What you are asked to do: Output the lines from the one containing "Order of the" through the last line of the material below, exactly; please do not include pictures.

Exercise data:
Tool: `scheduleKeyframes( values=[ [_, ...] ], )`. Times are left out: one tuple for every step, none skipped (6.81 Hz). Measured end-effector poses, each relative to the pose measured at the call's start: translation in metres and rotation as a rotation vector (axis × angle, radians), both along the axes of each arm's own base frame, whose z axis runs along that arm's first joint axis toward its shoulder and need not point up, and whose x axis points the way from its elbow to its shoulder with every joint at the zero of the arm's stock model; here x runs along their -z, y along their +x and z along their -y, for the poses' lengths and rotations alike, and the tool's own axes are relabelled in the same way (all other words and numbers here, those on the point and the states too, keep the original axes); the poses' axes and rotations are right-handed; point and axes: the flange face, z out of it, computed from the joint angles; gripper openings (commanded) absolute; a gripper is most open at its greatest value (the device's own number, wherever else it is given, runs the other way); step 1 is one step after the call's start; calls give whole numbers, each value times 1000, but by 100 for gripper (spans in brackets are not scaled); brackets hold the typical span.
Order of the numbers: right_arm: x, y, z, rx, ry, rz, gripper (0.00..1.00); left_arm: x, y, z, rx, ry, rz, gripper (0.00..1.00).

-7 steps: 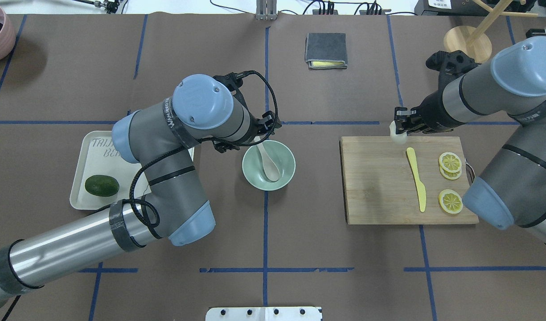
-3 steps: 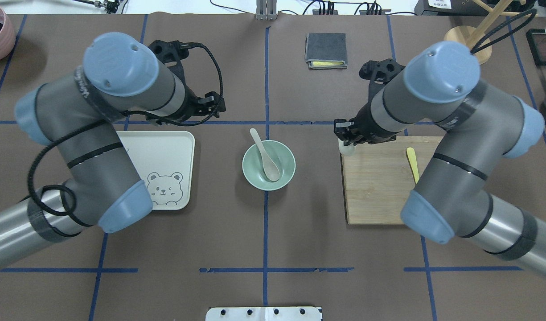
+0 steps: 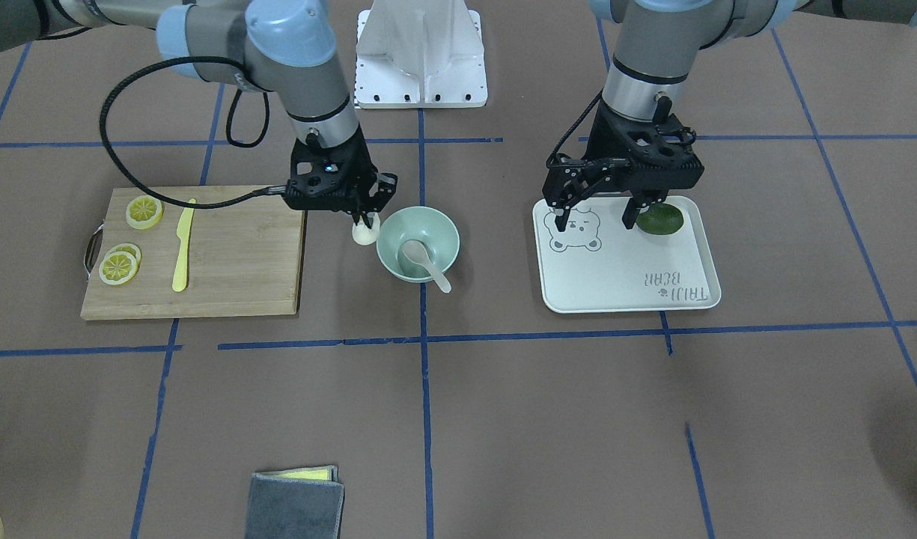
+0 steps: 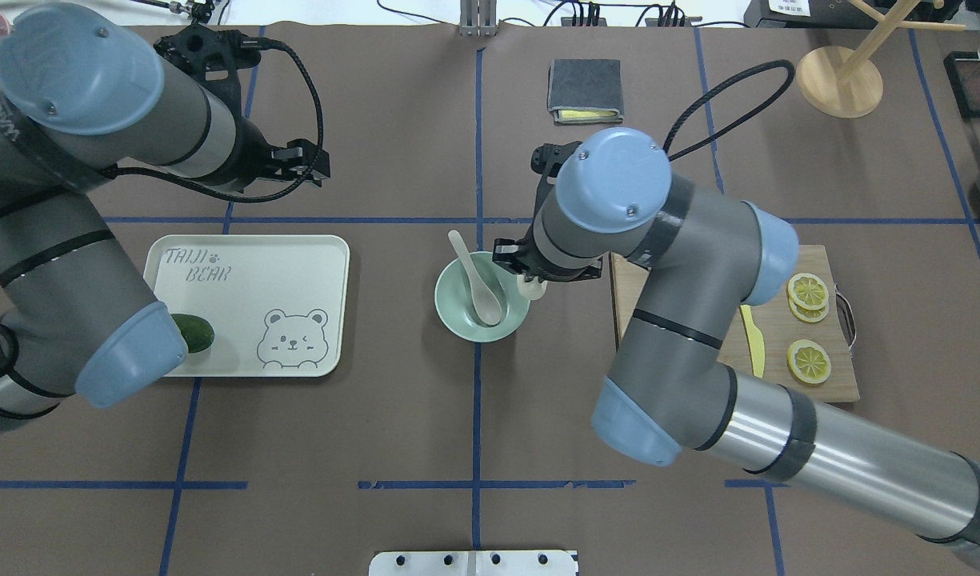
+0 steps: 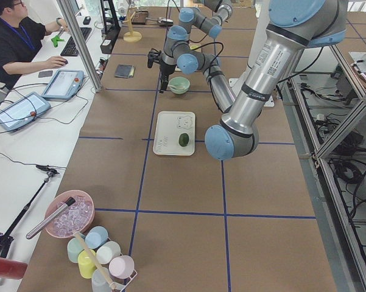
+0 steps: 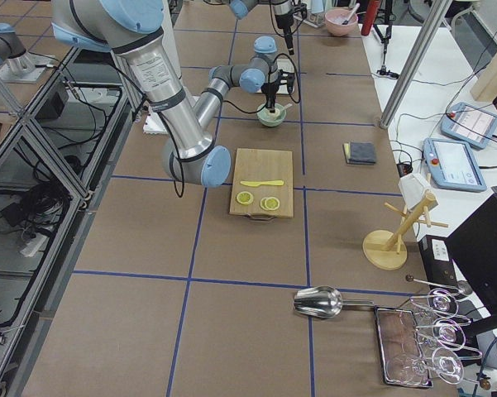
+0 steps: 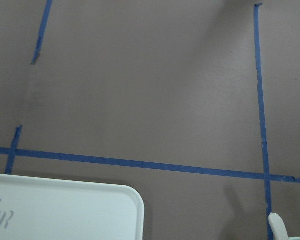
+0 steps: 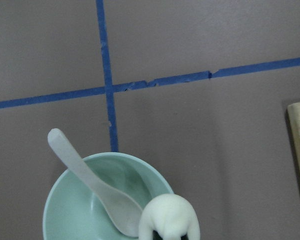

Written response:
Order of the numbers: right_arm: x, y, z, rx, ry, rz, gripper (0.00..1.00); left_arm: x, y, z, rx, ry, rz, gripper (0.00..1.00).

-7 steps: 
-3 steps: 
+0 steps: 
+0 steps: 
+0 steps: 
+0 steps: 
+0 steps: 
+0 steps: 

The answer is complete.